We made the first mistake. However, we can still correct it.
This is (possibly) Radiohead’s most important album, in terms of their legacy and their career. It’s easily the most highly anticipated — the first since the mature Hail to the Thief proved they’d polished up the lessons they’d learned over several albums-worth of experiment and live performance, and since singer Thom Yorke’s daring solo effort, The Eraser, worried Radiohead fans that he had retracted too far inside of himself to be able to extend his audience an olive branch. With In Rainbows, Radiohead needed to demonstrate their determination to push the mainstream envelope a little further still while remaining devoted to the sense of adventure and creativity that has defined them. Most significantly, this album is important because of its experimental method of distribution. It will be available in late-December in a package including In Rainbows on 2 vinyl records and 1 CD, plus an additional CD with previously unreleased material. Until then, it is available as 160-bit mp3s from their website for any price you’re willing to pay.

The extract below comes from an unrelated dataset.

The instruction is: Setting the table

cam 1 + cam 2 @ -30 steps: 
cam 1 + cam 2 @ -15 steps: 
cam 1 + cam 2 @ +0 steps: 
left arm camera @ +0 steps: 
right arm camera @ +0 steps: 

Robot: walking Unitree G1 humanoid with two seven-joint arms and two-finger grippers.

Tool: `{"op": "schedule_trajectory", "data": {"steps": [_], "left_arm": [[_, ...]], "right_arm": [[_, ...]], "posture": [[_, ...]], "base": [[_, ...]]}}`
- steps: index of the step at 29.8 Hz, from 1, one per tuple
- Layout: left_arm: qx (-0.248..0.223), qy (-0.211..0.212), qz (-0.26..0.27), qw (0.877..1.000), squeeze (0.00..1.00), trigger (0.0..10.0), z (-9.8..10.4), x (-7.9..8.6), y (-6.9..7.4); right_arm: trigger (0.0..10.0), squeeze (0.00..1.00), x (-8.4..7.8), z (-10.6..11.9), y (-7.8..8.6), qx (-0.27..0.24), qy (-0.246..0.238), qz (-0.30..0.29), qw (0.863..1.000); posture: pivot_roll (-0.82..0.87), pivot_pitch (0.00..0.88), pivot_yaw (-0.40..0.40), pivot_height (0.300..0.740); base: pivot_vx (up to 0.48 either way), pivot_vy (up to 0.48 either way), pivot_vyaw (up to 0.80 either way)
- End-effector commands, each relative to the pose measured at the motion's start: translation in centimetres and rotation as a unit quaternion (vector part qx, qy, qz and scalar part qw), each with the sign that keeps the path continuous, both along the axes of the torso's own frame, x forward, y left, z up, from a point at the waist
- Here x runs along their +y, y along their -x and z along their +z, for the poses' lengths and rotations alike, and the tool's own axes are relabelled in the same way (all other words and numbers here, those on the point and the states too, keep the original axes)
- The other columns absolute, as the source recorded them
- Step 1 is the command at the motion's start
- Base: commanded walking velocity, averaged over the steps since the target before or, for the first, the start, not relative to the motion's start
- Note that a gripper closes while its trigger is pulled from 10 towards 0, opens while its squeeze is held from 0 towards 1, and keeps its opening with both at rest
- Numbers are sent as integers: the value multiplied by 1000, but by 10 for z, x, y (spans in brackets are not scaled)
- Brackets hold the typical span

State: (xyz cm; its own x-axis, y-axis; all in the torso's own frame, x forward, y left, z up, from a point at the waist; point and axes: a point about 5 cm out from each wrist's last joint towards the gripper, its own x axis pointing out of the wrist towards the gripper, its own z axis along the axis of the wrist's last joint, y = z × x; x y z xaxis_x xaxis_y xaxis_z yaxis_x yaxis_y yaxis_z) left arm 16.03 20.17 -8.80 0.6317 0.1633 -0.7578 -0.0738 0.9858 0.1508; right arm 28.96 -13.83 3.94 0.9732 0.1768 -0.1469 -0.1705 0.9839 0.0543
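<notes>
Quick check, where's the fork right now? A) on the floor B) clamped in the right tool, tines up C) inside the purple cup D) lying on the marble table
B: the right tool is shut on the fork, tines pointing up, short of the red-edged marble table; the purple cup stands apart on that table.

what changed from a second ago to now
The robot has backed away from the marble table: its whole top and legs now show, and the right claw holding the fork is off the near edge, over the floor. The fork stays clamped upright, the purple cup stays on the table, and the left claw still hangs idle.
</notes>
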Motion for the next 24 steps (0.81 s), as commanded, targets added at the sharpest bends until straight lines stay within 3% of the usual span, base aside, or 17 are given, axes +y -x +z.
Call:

The new album won’t change your mood with every track the way OK Computer can. It won’t stir your blood to a boil the way Kid A can. It doesn’t provide any sing-along songs that you keep singing after your media player stops churning like The Bends did.
The new album is a solid album — no peaks or valleys. From start to finish, the tunes are developed as traditional pop songs with beginnings, middles, and ends, and hooks to hang on to. The musicians are curiously self-sufficient, encompassing their individual roles and not bleeding into each others’ spaces. Where they are usually heralded for their leading ingenuity, they are reserved. But they compensate with a level of proficiency demonstrative of the time they’ve spent acquiring and cultivating those innovations that now seem so derivative. And, as if to assert that rock ‘n roll is indeed not dead, Radiohead, waited until 2007 to let the world in on their greatest secret since The Bends was released over a decade ago: guitar heroes make great rock! This album boasts, arguably, their most accomplished guitar work yet, and includes full-bodied acoustics, raunch-squealing telecasters, and affected contemporary sounds of their invention, that would normally go unnoticed behind such a cleanly mixed production.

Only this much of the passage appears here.